The relevant statutory provisions for cancellation of an insurance policy for the nonpayment of premium are as follows:

“During the first sixty days a covered policy is in effect, no notice of cancellation shall be issued or be effective unless it states, or is accompanied by a statement of the specific *401reason or reasons for such cancellation.” (Insurance Law, § 167-a, subd [2].)

* * *

“After a covered policy has been in effect for sixty days * * * no notice of cancellation shall be issued to become effective * * * unless it is based on one or more of the following: * * * (i) nonpayment of premium” (Insurance Law, § 167-a, subd [3], par [b]).

* * *

“ ‘Nonpayment of premium’ means the failure of the named insured to discharge any obligation in connection with the payment of premiums on a policy of insurance or any installment of such premium, whether the premium is payable directly to the insurer or its agent, or indirectly under any premium finance plan or extension of credit. Payment to the insurer, or to an agent or broker authorized to receive such payment, shall be timely if made within fifteen days after the mailing to the insured of a notice of cancellation for nonpayment of premium.” (Insurance Law, § 167-a, subd [1], par [d].)
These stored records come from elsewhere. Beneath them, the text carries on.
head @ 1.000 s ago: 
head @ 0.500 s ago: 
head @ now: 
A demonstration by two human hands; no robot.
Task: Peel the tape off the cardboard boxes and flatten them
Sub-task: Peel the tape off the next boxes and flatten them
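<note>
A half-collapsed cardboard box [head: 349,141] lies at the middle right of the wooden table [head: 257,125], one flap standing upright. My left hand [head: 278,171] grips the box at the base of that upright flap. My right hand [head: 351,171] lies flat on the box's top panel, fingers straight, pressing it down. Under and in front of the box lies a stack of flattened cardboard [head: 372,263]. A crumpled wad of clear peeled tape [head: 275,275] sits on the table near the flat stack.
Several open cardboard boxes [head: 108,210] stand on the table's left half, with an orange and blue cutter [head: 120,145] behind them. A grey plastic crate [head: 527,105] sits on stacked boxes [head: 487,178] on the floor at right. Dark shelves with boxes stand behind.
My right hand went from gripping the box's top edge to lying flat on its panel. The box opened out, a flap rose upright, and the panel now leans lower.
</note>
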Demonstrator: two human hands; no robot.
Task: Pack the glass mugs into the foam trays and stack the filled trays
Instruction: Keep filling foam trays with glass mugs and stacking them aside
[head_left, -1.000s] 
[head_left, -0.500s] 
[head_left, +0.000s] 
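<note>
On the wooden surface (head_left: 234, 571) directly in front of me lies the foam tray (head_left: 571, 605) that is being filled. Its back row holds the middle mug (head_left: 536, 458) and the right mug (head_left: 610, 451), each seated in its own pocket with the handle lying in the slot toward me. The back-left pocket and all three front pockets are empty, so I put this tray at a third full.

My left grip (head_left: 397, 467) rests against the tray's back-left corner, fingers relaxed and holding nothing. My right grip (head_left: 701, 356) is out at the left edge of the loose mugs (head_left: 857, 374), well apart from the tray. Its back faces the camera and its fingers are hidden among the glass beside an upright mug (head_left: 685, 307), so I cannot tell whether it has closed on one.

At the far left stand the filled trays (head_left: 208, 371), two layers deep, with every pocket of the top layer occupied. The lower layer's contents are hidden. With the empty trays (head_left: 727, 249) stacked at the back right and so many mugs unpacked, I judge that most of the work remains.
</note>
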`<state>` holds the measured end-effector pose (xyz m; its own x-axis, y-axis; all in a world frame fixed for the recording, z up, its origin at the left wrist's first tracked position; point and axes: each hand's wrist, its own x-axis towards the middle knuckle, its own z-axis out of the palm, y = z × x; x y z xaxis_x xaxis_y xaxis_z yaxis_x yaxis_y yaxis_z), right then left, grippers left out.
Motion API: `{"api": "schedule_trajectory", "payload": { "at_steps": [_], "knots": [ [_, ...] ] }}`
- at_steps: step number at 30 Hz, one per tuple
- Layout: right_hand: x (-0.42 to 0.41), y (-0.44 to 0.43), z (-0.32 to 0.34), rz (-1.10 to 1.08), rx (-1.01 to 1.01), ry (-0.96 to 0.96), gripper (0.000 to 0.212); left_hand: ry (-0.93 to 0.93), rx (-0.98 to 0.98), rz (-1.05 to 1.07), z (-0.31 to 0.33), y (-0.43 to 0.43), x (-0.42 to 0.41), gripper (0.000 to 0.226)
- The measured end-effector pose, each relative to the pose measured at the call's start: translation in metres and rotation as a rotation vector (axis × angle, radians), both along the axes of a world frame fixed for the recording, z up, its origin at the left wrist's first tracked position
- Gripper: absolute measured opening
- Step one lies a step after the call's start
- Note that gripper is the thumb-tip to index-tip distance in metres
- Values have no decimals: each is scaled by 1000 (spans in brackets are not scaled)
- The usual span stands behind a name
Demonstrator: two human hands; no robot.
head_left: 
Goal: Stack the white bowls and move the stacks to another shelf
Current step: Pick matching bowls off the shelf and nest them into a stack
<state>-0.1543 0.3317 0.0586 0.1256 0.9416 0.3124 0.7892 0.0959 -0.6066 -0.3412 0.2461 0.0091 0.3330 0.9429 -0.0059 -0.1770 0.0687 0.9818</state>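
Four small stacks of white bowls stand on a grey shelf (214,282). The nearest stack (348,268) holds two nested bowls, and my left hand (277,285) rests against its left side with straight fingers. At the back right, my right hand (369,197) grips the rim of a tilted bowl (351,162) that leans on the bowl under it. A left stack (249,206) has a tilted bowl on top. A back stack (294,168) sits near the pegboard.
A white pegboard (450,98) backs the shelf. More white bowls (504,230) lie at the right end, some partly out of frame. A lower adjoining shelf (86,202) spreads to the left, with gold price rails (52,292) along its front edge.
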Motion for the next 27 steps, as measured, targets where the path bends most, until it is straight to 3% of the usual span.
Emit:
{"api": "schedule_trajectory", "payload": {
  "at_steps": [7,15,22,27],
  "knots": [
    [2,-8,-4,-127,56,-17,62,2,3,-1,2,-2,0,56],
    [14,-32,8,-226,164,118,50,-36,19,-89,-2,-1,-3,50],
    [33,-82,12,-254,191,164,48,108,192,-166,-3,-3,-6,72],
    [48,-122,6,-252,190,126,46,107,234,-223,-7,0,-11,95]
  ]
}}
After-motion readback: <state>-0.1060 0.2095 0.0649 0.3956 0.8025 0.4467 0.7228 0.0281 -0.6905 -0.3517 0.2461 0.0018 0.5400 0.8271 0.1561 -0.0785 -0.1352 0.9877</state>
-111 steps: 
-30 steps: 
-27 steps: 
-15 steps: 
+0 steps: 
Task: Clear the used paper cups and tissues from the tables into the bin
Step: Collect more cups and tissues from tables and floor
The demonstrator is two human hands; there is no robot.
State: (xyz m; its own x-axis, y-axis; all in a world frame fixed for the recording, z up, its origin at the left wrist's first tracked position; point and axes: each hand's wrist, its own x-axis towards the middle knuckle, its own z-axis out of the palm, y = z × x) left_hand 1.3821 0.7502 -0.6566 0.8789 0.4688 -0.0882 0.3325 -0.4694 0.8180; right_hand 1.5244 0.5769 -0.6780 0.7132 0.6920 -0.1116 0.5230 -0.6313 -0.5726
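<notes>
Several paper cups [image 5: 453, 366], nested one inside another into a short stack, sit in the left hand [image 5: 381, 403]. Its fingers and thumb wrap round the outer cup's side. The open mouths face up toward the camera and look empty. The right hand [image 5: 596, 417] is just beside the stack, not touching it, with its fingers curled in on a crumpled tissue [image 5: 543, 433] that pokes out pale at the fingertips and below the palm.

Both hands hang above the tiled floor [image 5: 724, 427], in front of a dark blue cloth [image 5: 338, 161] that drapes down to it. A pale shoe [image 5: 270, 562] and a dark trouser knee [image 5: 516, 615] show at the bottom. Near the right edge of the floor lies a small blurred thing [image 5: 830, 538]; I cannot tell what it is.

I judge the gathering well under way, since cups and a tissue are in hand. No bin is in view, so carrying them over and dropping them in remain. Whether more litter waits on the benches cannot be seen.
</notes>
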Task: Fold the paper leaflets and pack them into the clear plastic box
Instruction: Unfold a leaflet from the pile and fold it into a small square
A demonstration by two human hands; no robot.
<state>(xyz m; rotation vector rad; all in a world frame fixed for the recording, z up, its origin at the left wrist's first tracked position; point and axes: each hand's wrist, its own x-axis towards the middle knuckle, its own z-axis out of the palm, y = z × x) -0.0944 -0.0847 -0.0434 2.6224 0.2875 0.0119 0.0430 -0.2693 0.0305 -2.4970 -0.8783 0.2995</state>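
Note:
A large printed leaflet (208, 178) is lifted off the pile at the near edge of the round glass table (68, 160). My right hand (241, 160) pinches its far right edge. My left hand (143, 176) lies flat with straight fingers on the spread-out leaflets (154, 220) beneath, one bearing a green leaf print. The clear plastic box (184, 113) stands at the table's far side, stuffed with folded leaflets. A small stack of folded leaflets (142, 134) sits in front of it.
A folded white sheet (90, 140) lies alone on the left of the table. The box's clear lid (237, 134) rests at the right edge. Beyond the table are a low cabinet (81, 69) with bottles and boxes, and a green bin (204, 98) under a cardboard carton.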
There are no Insurance Department regulations specifying procedures for the cancellation of insurance policies, but there is a regulation authorizing the issuance of written opinions (11 NYCRR 2.5). Pursuant to a request on behalf of plaintiffs concerning the validity of defendant’s notice of cancellation, a deputy superintendent and general counsel of the Insurance Department issued a written opinion that section 167-a (subd [1], par [d]) of the Insurance Law impliedly requires that a notice of cancellation for the nonpayment of premium must also contain a statement of the monetary amount of premium due.

While we recognize that the interpretation given a statute by the agency charged with its enforcement will be respected by the courts if not irrational or unreasonable (Matter of Howard v Wyman, 28 NY2d 434), when the question is purely one of statutory analysis dependent upon accurate determination of legislative intent, as here, the agency’s construction merits far less weight (Kurcsics v Merchants Mut. Ins. Co., 49 NY2d 451, 459). We find nothing in the language of the statute itself, nor in the prior *402legislative history of the enactment, which offers any support for the proposition that notices of cancellation must state the amount of premium due. The statute lists six reasons for cancellation, one of which is “nonpayment of premium” (Insurance Law, § 167-a, subd [3], par [b], cl [i]), and the notice herein fully complied with its provisions.

We also reject plaintiffs’ additional contention that the notice did not accord them a full 15-day “grace period.” Although a notice dated February 6, 1979 effecting cancellation at noon on February 21, 1979 covers a period of only 14 days and 12 hours, the related statute merely sets an outer limit for acceptable payment by providing it “shall be timely if made within fifteen days after the mailing to the insured of a notice of cancellation” (Insurance Law, § 167-a, subd [1], par [d]) (emphasis added). Any contrary interpretation would place this statutory feature in conflict with other provisions which allow less than 15 days’ notice of cancellation (Insurance Law, § 168, subd 5 [lines 60-65] ; Banking Law, § 576, subd 1, par [a]). Support for this result may be found in Matter of Nassau Ins. Co. (Epps-Public Serv. Mut. Ins. Co.) (63 AD2d 473, 476) and its logic is applicable to this strikingly similar factual pattern (cf. Matter of Hartford Acc. & Ind. Co. v Krumbein, 91 Misc 2d 112).

The order should be reversed, on the law, without costs; the cross motion by defendant should be granted, and the complaint dismissed.

Mahoney, P. J., Sweeney, Main .and Mikoll, JJ., concur.

Order reversed, on the law, without costs; cross motion by defendant granted, and complaint dismissed.